Manic Street Preachers at Newport Centre

5 stars (out of 5)


It’s difficult to believe that it’s been 20 years and it’s an understatement to say that it’s been a roller-coaster.  This is the closest thing to a hometown gig on the tour and there’s a lot of love and mutual respect here.  The audience looks a lot older than at the last London show I saw and the reason is that most of these people are the fans that were there at the beginning.  This is an audience primed and waiting for the fuse to be lit.  The flamethrower that ignites it is “You Love Us” and Newport Centre erupts; the Manics are back in town.

James is trying not to swear too much because his dad’s here and Nicky manages a whole gig with only 1 costume change.  It would be easy to be complacent on a night like this but the Manics just don’t work that way; they’re incendiary from start to finish.  Songs from “Postcards from a Young Man” feature throughout the set and are well received by the partisan crowd, particularly the title song.  The strength of the performance, however is in the Manics back catalogue and their ability to deliver them with just as much venom as when they were originally recorded, although between songs the love and respect within the band and between the band and the audience is obvious.  There are a lot of references to Richey tonight and the tone is one of fond remembrance, which suggests that maybe the band are beginning to come to terms with that particular tragedy.

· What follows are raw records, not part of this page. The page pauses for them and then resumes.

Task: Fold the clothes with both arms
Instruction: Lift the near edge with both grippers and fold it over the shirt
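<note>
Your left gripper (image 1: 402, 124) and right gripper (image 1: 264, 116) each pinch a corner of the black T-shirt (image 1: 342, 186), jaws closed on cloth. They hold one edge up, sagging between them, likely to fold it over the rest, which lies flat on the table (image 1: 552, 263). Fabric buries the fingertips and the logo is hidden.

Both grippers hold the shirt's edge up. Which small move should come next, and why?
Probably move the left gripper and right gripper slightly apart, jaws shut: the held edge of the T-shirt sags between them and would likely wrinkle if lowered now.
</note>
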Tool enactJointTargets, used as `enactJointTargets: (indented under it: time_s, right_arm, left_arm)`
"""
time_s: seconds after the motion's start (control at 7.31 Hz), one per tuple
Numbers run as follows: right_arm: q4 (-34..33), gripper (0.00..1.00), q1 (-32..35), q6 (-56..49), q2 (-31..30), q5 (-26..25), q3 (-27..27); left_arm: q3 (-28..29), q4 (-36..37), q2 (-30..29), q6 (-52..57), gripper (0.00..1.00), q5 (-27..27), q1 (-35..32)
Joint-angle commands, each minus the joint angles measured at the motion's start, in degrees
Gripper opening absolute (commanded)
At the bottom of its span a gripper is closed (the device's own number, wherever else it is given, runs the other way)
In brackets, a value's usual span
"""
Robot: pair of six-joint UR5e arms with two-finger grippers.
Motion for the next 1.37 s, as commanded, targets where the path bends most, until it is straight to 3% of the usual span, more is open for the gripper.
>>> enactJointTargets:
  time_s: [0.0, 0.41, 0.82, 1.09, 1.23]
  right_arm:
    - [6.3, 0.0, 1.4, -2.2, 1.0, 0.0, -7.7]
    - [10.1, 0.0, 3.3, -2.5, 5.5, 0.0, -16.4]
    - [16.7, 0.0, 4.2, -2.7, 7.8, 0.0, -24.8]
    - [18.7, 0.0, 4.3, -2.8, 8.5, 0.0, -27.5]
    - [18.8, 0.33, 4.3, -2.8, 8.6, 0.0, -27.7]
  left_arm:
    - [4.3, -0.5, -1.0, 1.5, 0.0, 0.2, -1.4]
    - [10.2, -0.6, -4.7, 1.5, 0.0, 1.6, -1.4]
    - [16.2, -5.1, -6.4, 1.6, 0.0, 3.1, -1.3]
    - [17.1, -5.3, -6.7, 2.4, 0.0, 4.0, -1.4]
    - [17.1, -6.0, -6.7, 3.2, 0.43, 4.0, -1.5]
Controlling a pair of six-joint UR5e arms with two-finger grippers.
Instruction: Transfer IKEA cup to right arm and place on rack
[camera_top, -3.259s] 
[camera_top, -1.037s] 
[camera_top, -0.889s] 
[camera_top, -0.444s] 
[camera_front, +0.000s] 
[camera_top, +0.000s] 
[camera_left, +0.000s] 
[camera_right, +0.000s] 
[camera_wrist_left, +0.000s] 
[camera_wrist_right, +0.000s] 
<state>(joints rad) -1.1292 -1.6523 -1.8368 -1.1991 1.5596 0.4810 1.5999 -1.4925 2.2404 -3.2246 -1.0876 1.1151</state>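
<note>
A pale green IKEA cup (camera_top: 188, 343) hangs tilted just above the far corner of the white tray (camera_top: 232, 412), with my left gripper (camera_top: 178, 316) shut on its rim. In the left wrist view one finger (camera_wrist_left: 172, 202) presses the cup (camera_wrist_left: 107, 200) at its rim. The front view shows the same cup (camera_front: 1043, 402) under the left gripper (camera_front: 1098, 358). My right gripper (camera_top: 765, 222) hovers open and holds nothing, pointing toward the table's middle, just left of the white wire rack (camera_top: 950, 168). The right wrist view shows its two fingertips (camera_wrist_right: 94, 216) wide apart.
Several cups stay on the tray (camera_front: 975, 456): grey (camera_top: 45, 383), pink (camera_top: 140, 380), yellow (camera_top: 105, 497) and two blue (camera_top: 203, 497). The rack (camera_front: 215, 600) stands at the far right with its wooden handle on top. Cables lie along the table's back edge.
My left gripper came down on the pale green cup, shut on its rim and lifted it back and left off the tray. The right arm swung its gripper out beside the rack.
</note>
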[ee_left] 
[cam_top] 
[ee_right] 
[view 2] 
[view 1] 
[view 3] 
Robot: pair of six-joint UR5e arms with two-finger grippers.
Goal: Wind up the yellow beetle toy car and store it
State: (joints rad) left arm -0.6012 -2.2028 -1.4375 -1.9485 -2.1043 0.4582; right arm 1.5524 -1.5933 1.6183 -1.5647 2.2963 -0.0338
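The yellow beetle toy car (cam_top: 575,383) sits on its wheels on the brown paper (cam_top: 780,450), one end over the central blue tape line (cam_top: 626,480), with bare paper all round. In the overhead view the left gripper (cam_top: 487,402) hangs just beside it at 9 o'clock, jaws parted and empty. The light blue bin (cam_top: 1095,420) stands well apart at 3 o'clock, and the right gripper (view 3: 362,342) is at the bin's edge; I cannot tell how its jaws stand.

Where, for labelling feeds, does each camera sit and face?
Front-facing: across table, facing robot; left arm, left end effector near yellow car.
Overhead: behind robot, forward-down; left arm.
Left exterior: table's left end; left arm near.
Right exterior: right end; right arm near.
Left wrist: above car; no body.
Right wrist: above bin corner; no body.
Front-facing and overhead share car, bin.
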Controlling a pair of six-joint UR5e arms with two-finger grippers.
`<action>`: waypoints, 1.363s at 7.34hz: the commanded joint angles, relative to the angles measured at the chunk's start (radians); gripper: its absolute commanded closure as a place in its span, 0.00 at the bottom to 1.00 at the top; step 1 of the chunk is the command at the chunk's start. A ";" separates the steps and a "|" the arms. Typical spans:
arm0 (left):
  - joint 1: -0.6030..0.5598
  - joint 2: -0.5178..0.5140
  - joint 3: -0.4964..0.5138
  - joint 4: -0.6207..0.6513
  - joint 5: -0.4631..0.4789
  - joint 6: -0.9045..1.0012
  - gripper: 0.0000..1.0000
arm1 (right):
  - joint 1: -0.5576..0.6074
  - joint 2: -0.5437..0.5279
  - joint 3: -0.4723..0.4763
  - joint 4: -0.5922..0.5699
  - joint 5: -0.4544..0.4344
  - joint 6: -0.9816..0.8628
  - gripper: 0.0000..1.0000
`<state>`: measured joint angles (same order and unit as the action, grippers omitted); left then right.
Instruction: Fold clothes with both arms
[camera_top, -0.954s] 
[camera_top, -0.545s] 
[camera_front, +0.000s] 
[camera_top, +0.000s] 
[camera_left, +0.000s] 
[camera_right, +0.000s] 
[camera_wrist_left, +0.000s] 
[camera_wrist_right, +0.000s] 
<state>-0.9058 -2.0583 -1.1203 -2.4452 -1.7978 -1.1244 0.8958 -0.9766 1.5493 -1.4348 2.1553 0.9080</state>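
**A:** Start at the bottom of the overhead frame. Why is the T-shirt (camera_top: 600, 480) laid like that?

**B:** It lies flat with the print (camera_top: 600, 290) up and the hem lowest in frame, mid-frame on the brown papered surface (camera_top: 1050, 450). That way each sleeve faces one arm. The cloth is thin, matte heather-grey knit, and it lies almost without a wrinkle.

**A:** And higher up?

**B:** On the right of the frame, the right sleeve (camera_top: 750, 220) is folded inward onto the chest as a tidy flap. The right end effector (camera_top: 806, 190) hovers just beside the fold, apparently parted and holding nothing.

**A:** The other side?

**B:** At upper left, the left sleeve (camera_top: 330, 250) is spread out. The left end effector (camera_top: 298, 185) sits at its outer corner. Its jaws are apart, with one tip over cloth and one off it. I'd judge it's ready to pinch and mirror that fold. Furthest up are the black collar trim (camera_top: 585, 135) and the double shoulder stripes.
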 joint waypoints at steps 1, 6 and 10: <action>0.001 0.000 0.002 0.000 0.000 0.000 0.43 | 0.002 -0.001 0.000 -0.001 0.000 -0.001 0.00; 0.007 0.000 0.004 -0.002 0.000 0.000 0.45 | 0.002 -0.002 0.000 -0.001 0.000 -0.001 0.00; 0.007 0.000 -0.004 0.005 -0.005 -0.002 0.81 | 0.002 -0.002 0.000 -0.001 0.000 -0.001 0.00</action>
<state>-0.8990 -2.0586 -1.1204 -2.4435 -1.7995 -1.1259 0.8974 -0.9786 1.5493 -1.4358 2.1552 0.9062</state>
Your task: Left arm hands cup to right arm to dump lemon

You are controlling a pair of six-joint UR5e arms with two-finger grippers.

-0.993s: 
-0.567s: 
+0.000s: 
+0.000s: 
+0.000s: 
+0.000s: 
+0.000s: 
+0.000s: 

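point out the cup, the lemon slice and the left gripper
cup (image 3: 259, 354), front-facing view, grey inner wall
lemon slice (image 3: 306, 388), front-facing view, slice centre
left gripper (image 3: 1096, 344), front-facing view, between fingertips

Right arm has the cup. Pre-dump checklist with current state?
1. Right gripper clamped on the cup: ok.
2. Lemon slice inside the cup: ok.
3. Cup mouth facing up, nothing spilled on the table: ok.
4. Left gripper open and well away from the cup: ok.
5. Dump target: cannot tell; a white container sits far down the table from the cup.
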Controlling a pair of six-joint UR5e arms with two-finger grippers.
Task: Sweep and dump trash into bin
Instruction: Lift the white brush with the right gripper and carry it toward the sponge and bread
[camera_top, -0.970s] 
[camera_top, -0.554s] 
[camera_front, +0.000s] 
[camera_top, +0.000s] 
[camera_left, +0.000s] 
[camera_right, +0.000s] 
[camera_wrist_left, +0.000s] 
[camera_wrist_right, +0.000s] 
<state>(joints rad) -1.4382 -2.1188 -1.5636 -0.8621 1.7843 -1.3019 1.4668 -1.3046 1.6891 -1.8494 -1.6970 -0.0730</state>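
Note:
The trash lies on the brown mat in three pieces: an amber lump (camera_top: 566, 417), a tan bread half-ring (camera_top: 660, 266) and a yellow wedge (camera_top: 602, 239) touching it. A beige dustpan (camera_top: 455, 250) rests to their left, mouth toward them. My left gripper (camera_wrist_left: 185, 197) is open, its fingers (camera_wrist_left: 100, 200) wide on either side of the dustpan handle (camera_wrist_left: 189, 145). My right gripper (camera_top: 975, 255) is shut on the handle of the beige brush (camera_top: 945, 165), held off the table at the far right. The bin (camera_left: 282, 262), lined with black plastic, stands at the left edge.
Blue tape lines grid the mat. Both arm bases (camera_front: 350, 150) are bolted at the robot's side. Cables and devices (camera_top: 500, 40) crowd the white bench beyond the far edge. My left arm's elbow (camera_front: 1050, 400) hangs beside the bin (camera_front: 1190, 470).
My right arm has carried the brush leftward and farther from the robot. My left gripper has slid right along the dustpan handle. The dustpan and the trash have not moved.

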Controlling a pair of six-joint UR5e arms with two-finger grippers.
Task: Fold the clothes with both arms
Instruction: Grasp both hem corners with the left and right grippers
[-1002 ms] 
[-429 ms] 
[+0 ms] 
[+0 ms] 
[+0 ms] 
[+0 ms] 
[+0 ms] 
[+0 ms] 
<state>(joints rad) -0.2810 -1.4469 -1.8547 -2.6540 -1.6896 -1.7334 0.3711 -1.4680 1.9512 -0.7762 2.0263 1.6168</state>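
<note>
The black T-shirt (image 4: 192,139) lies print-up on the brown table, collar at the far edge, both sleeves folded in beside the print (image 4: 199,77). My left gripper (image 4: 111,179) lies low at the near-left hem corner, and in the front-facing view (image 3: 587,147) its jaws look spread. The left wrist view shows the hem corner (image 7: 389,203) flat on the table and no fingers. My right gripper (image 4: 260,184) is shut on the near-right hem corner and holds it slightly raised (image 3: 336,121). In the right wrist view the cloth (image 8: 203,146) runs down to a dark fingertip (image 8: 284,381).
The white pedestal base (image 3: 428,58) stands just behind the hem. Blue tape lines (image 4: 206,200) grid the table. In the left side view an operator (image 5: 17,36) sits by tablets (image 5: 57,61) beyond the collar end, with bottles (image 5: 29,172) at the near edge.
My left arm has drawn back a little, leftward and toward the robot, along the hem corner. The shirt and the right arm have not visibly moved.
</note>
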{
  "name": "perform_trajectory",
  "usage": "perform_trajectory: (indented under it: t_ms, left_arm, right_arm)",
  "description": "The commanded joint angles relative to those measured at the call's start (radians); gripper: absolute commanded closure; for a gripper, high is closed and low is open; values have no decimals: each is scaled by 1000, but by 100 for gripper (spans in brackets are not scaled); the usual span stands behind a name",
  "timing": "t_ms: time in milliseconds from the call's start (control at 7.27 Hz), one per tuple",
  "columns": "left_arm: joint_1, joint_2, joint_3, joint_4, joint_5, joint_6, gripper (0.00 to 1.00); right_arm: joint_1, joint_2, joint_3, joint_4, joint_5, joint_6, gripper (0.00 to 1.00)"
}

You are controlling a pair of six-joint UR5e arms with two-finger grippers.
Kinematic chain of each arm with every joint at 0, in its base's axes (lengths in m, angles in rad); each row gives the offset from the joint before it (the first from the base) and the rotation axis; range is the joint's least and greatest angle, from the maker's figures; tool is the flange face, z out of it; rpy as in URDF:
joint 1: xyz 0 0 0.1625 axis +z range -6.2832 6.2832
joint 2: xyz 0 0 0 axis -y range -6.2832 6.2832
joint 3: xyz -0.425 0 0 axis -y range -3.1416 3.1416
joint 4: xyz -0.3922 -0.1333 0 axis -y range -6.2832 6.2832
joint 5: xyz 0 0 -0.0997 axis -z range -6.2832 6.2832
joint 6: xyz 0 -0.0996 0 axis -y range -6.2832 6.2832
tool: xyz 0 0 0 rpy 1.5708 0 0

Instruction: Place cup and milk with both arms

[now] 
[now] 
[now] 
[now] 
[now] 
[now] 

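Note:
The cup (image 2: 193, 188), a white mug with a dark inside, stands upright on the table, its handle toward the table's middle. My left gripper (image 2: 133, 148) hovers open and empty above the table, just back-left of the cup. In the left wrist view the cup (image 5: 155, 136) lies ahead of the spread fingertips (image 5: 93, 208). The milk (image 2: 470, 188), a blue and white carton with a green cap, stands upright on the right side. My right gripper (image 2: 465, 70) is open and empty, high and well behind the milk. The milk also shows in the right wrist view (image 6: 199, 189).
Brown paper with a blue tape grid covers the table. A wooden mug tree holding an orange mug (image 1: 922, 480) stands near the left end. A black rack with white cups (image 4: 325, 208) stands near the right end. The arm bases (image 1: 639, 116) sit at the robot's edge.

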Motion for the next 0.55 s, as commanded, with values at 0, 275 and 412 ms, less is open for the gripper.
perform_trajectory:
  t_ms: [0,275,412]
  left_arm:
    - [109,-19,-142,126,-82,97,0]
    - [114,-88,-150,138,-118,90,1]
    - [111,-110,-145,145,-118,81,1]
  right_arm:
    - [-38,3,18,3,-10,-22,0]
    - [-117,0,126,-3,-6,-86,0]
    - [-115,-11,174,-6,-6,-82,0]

While they’re on the fond memories, James takes the opportunity to mention Newport’s finest, the legendary 60 Ft Dolls and give a mention to Rockfield studio as well as reminiscing about TJ’s in Newport. Apart from the new material, the set is a greatest hits package delivered with all the fire of a band on their first tour.  There’s at least 1 song from every album here (except “Lifeblood” as James helpfully points out) and all of the classics get the treatment, including storming versions of “Motorcycle Emptiness”, “La Tristessa Durera” and “Everything Must Go”.  With so many great songs to choose from, it’s inevitable that some favourites will be left out, but the quality of what they do play is so high that it just doesn’t matter.

Manic Newport Evening

Manics on stage - via Watt_Dabney on Flickr

James does his usual acoustic set before being rejoined by the rest of the band for the last onslaught of the night, ending with the inevitable assault on “Motown Junk” when even the seated section of the venue is brought to its feet.  It’s great to see that Musos’ Corner, as James calls the additional musicians added for the tour are namechecked along with the rest of the band instead of being hidden in the shadows. And that’s it, out into the Newport night.

After a performance like this, it’s easy to see why the Manics inspire such fanatical devotion; they don’t let up for a minute and they’re totally committed to what they do.  With great songs, great playing and singing, what more could you ask for?


3 Responses to “Manic Street Preachers at Newport Centre”
  1. Mr Jones says:

    Although I am not a massive fan of the manics I would have liked to have been at this gig. Them there Welsh certainly show a lot of love for their home grown acts.

  2. isitjustme says:

    That’s so true and I think it’s something to do with a sense of community that stops bands from getting too far away from their roots. It happens in Scotland as well. The Manics and The Stereophonics both get involved in community projects locally and always have time for local fans. You still hear people speaking very fondly of Mike Peters of The Alarm as well.

  3. Allan McKay says:

    And don’t forget the Super Furry Animals.